Line by line, restate the material exactly.

○ ○ ○

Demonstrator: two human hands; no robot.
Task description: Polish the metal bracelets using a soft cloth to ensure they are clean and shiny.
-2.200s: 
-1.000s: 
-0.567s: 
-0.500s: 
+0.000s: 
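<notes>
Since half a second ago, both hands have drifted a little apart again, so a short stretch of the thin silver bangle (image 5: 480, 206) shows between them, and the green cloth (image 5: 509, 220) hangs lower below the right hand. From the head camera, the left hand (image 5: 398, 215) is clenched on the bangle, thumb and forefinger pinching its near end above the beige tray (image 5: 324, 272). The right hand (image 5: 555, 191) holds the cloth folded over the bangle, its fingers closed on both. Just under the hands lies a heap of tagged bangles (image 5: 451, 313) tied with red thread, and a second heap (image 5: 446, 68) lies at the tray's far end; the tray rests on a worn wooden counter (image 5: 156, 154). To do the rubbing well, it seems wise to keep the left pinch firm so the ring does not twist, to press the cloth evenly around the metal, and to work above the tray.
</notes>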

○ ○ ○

### [RESPONSE]
Demonstrator: two human hands; no robot.
Task description: Polish the metal bracelets using a soft cloth to ensure they are clean and shiny.
-2.200s: 
-1.000s: 
-0.567s: 
-0.500s: 
+0.000s: 
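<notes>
Since half a second ago, both hands have drifted a little apart again, so a short stretch of the thin silver bangle (image 5: 480, 206) shows between them, and the green cloth (image 5: 509, 220) hangs lower below the right hand. From the head camera, the left hand (image 5: 398, 215) is clenched on the bangle, thumb and forefinger pinching its near end above the beige tray (image 5: 324, 272). The right hand (image 5: 555, 191) holds the cloth folded over the bangle, its fingers closed on both. Just under the hands lies a heap of tagged bangles (image 5: 451, 313) tied with red thread, and a second heap (image 5: 446, 68) lies at the tray's far end; the tray rests on a worn wooden counter (image 5: 156, 154). To do the rubbing well, it seems wise to keep the left pinch firm so the ring does not twist, to press the cloth evenly around the metal, and to work above the tray.
</notes>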

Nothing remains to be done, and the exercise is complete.